What is a Special Purpose Vehicle?
People often think of private equity, venture capital, and hedge funds when considering the various alternative investment opportunities available to investors. These vehicles provide a mechanism for investors to access the expertise of fund managers across the investment management industry.
Unsurprisingly, the world of alternative investments is vast and includes another widely used but lesser-known investment structure called a special purpose vehicle.
A special purpose vehicle is a separately established fund structure that can be organized quickly and is designed to hold a limited number of investments that are generally acquired within a short period of time.

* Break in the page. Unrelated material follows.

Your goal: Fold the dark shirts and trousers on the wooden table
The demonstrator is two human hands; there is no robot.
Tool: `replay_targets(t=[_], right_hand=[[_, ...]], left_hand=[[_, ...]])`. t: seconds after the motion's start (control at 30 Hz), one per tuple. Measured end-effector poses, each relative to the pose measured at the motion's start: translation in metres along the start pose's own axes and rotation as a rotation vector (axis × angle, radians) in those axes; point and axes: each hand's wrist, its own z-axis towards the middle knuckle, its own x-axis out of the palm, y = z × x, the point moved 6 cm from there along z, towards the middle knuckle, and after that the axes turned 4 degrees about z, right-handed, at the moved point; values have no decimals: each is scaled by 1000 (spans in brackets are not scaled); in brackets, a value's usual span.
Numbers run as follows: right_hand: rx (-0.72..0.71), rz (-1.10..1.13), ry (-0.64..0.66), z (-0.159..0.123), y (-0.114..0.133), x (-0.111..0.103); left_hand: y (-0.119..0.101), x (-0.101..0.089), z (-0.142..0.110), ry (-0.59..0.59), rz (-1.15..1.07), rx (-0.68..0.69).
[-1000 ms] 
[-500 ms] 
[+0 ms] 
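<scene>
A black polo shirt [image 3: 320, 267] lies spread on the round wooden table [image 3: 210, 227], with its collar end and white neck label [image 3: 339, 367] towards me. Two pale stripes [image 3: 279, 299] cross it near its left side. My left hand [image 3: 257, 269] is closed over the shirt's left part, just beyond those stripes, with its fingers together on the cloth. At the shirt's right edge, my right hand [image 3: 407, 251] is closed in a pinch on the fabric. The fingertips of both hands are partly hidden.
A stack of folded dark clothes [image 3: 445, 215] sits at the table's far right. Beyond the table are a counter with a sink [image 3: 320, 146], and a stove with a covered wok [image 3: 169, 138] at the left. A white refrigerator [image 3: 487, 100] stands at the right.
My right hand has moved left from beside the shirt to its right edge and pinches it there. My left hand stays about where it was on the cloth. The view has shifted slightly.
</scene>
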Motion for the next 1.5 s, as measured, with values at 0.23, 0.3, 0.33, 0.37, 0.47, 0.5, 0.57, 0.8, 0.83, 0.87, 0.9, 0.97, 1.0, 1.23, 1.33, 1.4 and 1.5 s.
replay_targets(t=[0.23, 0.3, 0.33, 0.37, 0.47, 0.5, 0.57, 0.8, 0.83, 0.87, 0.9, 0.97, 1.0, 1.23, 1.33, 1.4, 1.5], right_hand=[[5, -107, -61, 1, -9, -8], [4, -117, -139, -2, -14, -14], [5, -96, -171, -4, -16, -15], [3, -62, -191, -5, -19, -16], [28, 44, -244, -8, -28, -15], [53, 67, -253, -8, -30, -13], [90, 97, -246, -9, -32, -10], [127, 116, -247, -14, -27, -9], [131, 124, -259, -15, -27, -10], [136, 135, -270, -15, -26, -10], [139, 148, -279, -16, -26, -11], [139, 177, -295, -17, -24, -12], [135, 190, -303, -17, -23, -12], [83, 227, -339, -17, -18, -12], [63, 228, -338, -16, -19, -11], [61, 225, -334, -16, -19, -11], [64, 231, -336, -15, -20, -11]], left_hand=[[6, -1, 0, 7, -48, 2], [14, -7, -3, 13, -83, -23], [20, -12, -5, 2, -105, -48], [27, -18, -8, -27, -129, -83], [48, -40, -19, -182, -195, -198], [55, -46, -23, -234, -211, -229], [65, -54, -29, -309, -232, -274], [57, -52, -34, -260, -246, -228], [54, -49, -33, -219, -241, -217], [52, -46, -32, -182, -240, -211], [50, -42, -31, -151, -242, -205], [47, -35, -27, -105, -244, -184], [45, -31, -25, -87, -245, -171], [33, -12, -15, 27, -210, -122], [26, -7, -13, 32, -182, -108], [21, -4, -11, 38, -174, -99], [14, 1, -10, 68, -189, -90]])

Oftentimes, these vehicles are formed to take advantage of discrete opportunities that would otherwise not meet the liquidity, concentration, or asset class constraints of the main fund.
A special purpose vehicle is commonly formed as a limited liability corporation or limited partnership and is structured in a way that isolates financial risk and opportunity and is relatively easy to create and maintain.
Because most special purpose vehicles often pursue specific opportunities on an expedited basis, in most cases the manager will use a detailed term sheet rather than the full set of offering documents that are typically used for a private fund.
The term sheet describes the underlying investments and the vehicle’s material terms and considerations, including relevant risks and tax and ERISA considerations.
Generally, these vehicles do not permit investor liquidity and the carried interest follows the private equity fund model, meaning there is no annual incentive allocation, and the carried interest to the general partner is made only upon realization.
Why Special Purpose Vehicles?
Hedge funds typically invest in liquid, publicly-traded securities and provide liquidity terms to investors that are commensurate with the liquidity profile of the fund’s investments.
At times, managers may find compelling opportunities in less-liquid securities that are not appropriate for the main fund but may be of interest to its clients. For example, a US investment-grade credit manager might find that there is price dislocation in emerging market high yield bonds and would like to take advantage of the opportunity.
To exploit this opportunity, a fund manager might consider creating a special purpose vehicle that invests alongside the main fund but is formed to serve as a venue for housing the illiquid assets.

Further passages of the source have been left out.